About EXIF, IPTC and XMP Metadata Used in Graphics Software
One type of metadata is the extra information which almost all digital cameras store with your pictures. The metadata captured by your camera is called EXIF data, which stands for Exchangeable Image File Format. Most digital photo software can display EXIF information to the user, but it is usually not editable.
However, there are other types of metadata that allow users to add their own descriptive information within a digital photo or image file. This metadata might include the characteristics of the photo, copyright information, a caption, credits, keywords, creation date and location, source information, or special instructions. Two of the most commonly used metadata formats for image files are IPTC and XMP.
- IPTC is the standard developed in the 1970's by the International Press Telecommunications Council. It was initially developed as a standard for exchanging information between news organizations and has evolved over time. Around 1994, Adobe Photoshop's "File Info" form enabled users to insert and edit IPTC metadata in digital image files and so it was adopted by stock photo agencies, and other publishing businesses outside of the news media.

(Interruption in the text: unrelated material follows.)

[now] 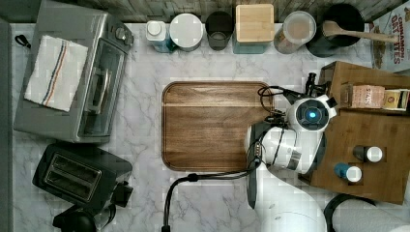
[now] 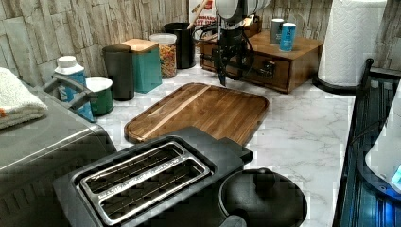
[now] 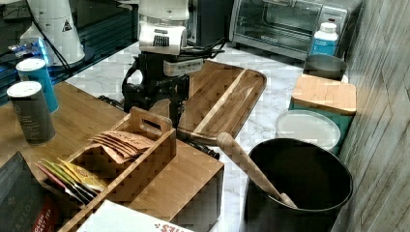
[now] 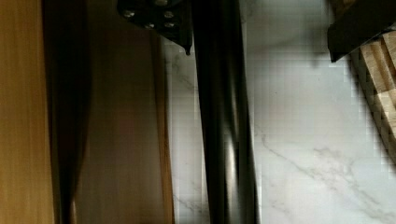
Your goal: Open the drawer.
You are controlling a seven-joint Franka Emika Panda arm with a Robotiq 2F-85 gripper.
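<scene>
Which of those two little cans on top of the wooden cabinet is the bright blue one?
The right-hand can in the left view; its neighbour is dark grey.

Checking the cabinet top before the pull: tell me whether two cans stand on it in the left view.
Yes: two cans stand upright side by side on the cabinet top, behind the arm.

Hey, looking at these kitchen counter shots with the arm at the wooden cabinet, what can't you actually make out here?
- Top view: the drawer front is under the arm and the cabinet top.
- Left view: the gripper stands before the drawer, hiding part of its handle; contact unclear.
- Wrist view: the handle runs out of frame at both ends; the jaws are cut off by the frame edge.
- Right view: the drawer front faces away; the cereal box is cropped.
</scene>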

- XMP is the new XML-based "Extensible Metadata Platform" developed by Adobe in 2001. Adobe worked with the IPTC to incorporate the old "IPTC headers" into the new XMP framework and in 2005 the "IPTC Core Schema for XMP" specification was released. XMP is an open-source, public standard, making it easier for developers to adopt the specification in third-party software. XMP metadata can be added to many file types, but for graphic images it is generally stored in JPEG and TIFF files.
Much of today's photo-editing and image management software offers capabilities for embedding and editing metadata in your image files, and there are also many specialized utilities for working with all types of metadata including EXIF, IPTC, and XMP. Some older software does not support metadata, and you risk losing this information if you edit and save your files with embedded metadata in a program that doesn't support it.
Prior to these metadata standards, every image management system had its own proprietary methods for storing image information, which meant that the information was not available outside of the software if you sent a photo to someone else, the descriptive information did not travel with it. Metadata allows this information to be transported with the file, in a way that can be understood by other software, hardware, and end users. It can even be transferred between file formats.